Pour Chega, le « ministre qui n’a pas de capital politique, mais qui ne reste que grâce à l’entêtement du Premier ministre, ce qui conduit la redoutée ministre Marta à dire que les chiffres de la mortalité maternelle sont faibles ».

Dans le domaine de l’agriculture, Ventura a mis en avant la promesse faite aux agriculteurs de « 500 millions de soutien ». « Pas un sou n’est parvenu aux agriculteurs », a-t-il garanti. « ce que nous demandons n’est rien de plus que la justice », a-t-il dit.

Dans l’Éducation, le président de Chega a évoqué le manque de professionnels dans les écoles qui, selon Ventura, se traduira par « la fermeture des écoles après les cours en septembre ». « Ce sera la pandémie universitaire de la décennie », assure-t-il.

André Ventura a également profité de son intervention pour laisser des messages aux autres parties. « Si la gauche et la droite ou n’importe quelle droite qui n’est pas de droite pensent que cela ne suffit pas de voter une motion de censure, alors nous continuerons seuls comme nous l’avons fait, mais nous resterons convaincus que c’est la voie que la Les Portugais ont demandé », a-t-il dit. .

À son tour, António Costa a estimé que « ce n’était pas par hasard » le moment auquel la motion de censure est apparue. Le Premier ministre a rappelé que la motion a été « présentée le jour du début du congrès du PSD et programmée pour le jour où une interpellation du Parti communiste portugais est prévue, c’est-à-dire cette motion de censure, plutôt qu’adressée au gouvernement, est une occasion d’exercice en concurrence avec d’autres partis d’opposition ».

Costa a demandé que l’accent soit mis sur ce qui inquiète vraiment les Portugais, comme « l’augmentation du coût de la vie et l’amélioration du SNS ». « Comme il est typique des populistes, Chega vocifère, mais quand il ne propose rien et ne résout rien, les populistes se nourrissent des problèmes, un gouvernement responsable reconnaît les problèmes et agit pour les résoudre », a-t-il souligné.

Toujours en réponse à Ventura, António Costa a mentionné que le gouvernement « a adopté un ensemble de mesures pour contenir l’augmentation du prix final de l’électricité et du carburant », a souligné le Premier ministre.

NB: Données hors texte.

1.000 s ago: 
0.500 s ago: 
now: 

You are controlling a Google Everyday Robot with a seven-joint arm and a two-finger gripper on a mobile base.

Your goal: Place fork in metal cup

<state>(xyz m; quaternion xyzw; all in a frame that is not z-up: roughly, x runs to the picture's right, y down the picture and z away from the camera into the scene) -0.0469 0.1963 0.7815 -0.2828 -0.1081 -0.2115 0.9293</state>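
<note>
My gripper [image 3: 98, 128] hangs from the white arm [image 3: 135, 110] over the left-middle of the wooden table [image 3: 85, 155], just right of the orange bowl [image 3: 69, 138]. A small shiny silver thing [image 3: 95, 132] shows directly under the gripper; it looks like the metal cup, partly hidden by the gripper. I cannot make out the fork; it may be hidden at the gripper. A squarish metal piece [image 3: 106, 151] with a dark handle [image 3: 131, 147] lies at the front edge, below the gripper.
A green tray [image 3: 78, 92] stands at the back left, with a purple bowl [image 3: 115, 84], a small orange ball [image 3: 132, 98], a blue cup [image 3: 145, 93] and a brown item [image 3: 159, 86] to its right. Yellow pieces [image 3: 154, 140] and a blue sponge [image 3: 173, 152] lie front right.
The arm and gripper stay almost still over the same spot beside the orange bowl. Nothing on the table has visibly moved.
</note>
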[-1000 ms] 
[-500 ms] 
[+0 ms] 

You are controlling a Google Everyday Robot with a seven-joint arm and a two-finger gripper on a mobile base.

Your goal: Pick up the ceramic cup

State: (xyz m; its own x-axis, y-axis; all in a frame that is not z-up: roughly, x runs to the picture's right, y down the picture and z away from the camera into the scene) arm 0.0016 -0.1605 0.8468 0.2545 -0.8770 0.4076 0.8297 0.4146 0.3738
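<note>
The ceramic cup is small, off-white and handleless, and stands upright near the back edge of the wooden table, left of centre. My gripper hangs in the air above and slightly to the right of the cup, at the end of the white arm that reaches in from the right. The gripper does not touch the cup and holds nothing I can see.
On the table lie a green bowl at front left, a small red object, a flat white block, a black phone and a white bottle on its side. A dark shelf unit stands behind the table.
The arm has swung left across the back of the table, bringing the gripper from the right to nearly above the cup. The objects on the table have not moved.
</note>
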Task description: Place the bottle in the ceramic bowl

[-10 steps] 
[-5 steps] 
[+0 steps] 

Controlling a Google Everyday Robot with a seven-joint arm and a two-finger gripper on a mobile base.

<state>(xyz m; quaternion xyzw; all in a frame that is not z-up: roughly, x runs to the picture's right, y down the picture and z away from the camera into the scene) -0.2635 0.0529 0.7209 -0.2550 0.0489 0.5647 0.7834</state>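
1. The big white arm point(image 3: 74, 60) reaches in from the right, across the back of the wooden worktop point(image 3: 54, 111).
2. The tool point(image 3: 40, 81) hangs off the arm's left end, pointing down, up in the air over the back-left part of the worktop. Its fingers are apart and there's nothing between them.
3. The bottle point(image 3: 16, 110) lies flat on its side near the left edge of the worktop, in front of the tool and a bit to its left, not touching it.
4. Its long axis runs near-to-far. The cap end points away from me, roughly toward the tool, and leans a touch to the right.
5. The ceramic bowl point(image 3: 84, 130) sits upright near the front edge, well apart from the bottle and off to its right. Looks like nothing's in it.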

Costa a poursuivi et en termes d’énergie, il a souligné que « les résultats des 15 premiers jours d’application du mécanisme ibérique que nous avons réussi à négocier avec la Commission européenne sont déjà connus ». « Au cours de chacun de ces 15 jours, il y a eu une réduction du coût moyen du wattheure d’au moins dix euros et d’un maximum de 104 euros »

Le Premier ministre a également ajouté que les Portugais « paient aujourd’hui un réservoir de 50 litres 16 euros de moins pour l’essence, 14 euros de moins pour le diesel qu’ils ne paieraient si nous n’avions rien fait ».